Consuelo alla chercher dans la prairie voisine une brebis qui lui servit

de première nourrice. Lorsque la mère s'éveilla, elle se fit soulever par

la Sofia; et, ayant encore avalé un verre de vin, elle se recueillit un

instant; Consuelo; tenant l'enfant dans ses bras, attendait le réveil de

la tendresse maternelle: Corilla avait bien autre chose en tête. Elle posa

sa voix en _ut_ majeur, et fit gravement une gamme de deux octaves. Alors

elle frappa ses mains l'une dans l'autre, en s'écriant:

«_Brava_, Corilla! tu n'as rien perdu de ta voix, et tu peux faire des

enfants tant qu'il te plaira!»

Puis elle éclata de rire, embrassa la Sofia, et lui mit au doigt un diamant

qu'elle avait au sien, en lui disant:

«C'est pour te consoler des injures que je t'ai dites. Où est mon petit

singe? Ah! mon Dieu, s'écria-t-elle en regardant son enfant, il est blond,

il lui ressemble! Tant pis pour lui! malheur à lui; ne défaites pas tant de

malles, Sofia! à quoi songez-vous! croyez-vous que je veuille rester ici?

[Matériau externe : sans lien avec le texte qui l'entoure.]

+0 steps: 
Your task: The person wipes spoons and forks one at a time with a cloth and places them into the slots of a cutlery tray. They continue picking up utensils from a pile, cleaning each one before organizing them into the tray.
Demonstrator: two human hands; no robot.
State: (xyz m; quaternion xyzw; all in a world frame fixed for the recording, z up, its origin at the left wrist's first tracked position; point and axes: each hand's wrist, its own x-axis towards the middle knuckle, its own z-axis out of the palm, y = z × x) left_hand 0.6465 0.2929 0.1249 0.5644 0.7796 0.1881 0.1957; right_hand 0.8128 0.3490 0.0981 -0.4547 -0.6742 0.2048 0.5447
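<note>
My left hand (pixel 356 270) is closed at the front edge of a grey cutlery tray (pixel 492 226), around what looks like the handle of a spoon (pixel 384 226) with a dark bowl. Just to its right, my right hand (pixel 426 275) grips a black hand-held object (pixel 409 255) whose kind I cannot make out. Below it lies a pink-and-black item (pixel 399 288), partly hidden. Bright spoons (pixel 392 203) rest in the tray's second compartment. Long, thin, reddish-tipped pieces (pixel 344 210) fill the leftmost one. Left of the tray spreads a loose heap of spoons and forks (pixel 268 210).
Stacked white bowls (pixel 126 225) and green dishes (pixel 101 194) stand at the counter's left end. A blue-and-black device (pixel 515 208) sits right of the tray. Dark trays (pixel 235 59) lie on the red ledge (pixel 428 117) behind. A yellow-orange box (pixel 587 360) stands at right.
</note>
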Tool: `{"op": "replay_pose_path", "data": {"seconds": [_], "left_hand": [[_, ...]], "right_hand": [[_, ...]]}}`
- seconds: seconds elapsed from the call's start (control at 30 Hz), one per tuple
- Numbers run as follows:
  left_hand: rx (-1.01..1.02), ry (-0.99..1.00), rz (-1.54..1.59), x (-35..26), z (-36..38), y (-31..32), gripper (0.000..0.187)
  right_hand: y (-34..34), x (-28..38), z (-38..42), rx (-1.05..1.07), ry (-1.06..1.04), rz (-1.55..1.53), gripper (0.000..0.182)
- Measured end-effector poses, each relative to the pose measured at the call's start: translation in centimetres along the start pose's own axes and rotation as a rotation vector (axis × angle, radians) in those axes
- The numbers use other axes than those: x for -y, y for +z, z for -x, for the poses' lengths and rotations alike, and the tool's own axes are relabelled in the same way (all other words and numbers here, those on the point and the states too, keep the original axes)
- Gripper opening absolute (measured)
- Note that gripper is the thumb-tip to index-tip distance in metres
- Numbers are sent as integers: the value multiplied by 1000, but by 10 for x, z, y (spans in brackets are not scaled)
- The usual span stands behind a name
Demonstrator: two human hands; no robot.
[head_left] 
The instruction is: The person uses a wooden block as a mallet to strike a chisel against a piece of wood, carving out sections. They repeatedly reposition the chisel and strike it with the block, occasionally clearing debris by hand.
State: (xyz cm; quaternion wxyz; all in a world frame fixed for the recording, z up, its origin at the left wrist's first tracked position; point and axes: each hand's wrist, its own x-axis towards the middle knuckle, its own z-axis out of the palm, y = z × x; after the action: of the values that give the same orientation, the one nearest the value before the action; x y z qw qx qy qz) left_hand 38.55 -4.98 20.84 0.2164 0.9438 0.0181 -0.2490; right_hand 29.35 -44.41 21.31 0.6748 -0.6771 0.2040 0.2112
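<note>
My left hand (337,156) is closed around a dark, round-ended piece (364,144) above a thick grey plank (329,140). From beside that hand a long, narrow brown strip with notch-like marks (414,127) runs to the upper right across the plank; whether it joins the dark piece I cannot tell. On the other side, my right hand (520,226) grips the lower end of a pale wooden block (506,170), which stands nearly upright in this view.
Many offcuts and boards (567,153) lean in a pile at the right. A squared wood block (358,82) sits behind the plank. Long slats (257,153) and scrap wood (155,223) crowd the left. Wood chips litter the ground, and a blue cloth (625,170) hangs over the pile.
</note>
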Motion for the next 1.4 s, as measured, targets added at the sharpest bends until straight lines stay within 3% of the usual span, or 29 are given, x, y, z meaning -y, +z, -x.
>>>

Allons donc! vous êtes sotte, et vous ne savez pas encore ce que c'est que

la vie. Demain, je compte bien me remettre en route. Ah! zingaro, tu portes

les enfants comme une vraie femme. Combien veux-tu pour tes soins et pour

ta peine? Sais-tu, Sofia, que jamais je n'ai été mieux soignée et mieux

servie? Tu es donc de Venise, mon petit ami? m'as-tu entendue chanter?»

Consuelo ne répondit rien à ces questions, dont on n'eût pas écouté la

réponse. La Corilla lui faisait horreur. Elle remit l'enfant à la servante

du cabaret, qui venait de rentrer et qui paraissait une bonne créature;

puis elle appela Joseph et retourna avec lui au prieuré.

«Je ne m'étais pas engagé, lui dit, chemin faisant, son compagnon, à vous

ramener au chanoine. Il paraissait honteux de sa conduite, quoiqu'il

affectât beaucoup de grâce et d'enjouement; malgré son égoïsme, ce n'est

pas un méchant homme. Il s'est montré vraiment heureux d'envoyer à la

Corilla tout ce qui pouvait lui être utile.